Forging a Relationship Between School Counseling Students and Inner-City Schools: Part 1

by Kathleen Marie Barrett, Associate Professor of Counselor Education, University of Saint Joseph, CT

It seems like only yesterday that I was an elementary school counselor, bustling down the hallway to one of our school’s five kindergarten classrooms to deliver my weekly Second Step lesson. It was always a highlight of my day; the children loved my weekly classroom visit and engaged with enthusiasm in every aspect of the program, from role-plays to songs to puppet fun.

I smile even today, more than a decade later, as I recall their faces. Moving through each lesson, I witnessed their learning and growing and felt the reward that comes from doing the work I became a school counselor to do. I knew without a doubt that I was helping to level the social-emotional playing field, and to ensure that all our students had foundational understandings about getting along, a common language, and tools to understand one another and solve the inevitable social problems that arose. 

I loved my work as an elementary school counselor. Since finishing my doctorate and becoming a professor, I’ve never forgotten the Second Step program. I also never expected it to once again become such a prominent part of my professional path.

When I became a school counseling professor—teaching school counseling students about their critical role in developing and implementing prevention programs to foster prosocial development—I’d always recommend the Second Step program as a tool. But it was in the course of responding to a local urban school’s call for help several years ago that I found a whole new way to use the Second Step program, and I’ve never looked back. 

I remember the day our counseling program was approached by a local inner-city elementary school, which had no counselor on staff and was challenged to find help working with a small group of girls who were demonstrating troublesome behavior and difficulty getting along at school. Seeing an opportunity to give one of my students some hands-on experience in using my favorite tool for social-emotional development, I arranged for her to hold a weekly small group to deliver Second Step lessons. 

While I wasn’t surprised to hear that the children loved and benefitted from the lessons, I was a little taken aback by how much my own student took away from the experience. In supervision, I saw her make the same discoveries that I’d made in using the program years earlier. I saw her gain so much in understanding how children make sense of and respond to their worlds. I knew intuitively that this experience would help her become a better counselor.

A light bulb suddenly went off for me; I saw an incredible opportunity to create a mutually beneficial and collaborative relationship between my university’s school counseling program and this little inner-city school. I could see immediately that by using the Second Step program as a vehicle, the children would gain all that comes with receiving this acclaimed program and my graduate students would significantly benefit from meaningful field experience.

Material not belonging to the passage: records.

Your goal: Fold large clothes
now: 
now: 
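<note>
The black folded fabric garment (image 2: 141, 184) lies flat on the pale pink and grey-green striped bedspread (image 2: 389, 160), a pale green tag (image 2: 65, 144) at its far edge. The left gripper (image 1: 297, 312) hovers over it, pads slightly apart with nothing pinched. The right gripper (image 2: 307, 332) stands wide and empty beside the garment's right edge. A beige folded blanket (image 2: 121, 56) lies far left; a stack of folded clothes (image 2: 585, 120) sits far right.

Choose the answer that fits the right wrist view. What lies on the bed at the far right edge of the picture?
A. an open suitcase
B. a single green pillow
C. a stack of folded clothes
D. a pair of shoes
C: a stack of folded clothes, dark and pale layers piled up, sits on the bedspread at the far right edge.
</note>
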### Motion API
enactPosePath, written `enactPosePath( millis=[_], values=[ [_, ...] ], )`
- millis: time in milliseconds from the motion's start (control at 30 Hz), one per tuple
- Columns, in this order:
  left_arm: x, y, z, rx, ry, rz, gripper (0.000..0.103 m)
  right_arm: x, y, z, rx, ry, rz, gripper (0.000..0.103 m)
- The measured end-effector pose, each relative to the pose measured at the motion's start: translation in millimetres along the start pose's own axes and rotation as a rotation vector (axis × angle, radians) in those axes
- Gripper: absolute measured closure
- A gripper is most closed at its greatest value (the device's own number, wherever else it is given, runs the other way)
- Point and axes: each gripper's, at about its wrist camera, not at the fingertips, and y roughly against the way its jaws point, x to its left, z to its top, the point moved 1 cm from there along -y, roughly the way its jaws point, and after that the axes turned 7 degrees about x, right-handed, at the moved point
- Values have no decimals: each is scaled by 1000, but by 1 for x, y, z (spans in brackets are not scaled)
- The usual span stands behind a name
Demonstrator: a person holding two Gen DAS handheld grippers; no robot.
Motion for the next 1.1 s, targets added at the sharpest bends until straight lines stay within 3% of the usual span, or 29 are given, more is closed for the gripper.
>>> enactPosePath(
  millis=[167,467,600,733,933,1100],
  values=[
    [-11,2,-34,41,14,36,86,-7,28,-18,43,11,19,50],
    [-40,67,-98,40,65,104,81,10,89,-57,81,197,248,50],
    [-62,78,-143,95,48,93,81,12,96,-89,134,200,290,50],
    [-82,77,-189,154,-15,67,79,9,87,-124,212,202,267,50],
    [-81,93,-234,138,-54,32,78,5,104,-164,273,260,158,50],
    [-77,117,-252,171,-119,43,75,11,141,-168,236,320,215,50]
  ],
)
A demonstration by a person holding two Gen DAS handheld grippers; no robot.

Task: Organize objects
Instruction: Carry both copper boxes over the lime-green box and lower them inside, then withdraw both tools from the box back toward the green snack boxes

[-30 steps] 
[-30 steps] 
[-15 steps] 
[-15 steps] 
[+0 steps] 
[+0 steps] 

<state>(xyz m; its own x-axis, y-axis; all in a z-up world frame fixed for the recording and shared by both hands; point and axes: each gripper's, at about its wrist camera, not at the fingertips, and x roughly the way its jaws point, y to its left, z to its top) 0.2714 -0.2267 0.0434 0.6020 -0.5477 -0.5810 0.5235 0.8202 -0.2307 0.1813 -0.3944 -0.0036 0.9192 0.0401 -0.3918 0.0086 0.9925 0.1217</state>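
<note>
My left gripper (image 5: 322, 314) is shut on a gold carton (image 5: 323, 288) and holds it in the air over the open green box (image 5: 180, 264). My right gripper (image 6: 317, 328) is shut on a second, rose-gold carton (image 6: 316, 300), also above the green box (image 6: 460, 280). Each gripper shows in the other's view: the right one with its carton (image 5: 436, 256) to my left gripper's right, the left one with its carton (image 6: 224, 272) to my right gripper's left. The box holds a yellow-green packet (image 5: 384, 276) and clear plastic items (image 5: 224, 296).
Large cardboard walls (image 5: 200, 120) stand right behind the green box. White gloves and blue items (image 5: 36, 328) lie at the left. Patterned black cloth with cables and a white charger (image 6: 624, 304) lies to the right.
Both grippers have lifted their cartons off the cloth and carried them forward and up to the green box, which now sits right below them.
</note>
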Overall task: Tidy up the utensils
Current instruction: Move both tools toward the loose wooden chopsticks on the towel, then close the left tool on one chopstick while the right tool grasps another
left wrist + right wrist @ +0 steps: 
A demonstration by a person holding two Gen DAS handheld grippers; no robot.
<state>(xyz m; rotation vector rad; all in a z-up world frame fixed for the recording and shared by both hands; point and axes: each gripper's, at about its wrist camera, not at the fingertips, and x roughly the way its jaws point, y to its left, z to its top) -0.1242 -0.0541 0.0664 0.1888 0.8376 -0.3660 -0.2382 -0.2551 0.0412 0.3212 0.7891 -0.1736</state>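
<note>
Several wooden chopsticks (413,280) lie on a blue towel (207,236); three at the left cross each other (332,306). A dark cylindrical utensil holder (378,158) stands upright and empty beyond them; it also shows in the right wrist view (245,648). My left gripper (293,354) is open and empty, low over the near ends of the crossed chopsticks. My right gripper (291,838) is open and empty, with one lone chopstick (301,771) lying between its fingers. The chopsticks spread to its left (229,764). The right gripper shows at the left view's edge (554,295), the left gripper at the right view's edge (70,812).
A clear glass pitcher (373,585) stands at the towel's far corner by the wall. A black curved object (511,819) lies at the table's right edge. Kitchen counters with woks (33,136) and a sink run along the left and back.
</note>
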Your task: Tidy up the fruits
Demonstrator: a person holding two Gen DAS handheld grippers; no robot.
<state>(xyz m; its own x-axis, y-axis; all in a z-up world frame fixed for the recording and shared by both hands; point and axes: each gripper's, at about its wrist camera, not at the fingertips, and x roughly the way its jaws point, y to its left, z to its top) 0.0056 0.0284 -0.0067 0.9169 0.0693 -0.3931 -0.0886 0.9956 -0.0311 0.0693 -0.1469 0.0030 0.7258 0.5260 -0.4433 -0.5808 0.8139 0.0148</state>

From that moment to the present day, our collaboration has flourished and the Second Step program has been a central component.  Since our beginning steps, we’ve grown from working with a few students with some extra need to a whole- school implementation that extends from Pre/K to Grade 8.  It is hard for me to say who benefits more, the youngsters who receive their weekly Second Step lessons or the graduate students who volunteer. So far, dozens of graduate students have participated and been transformed by the experience.

Read Part 2 of this post.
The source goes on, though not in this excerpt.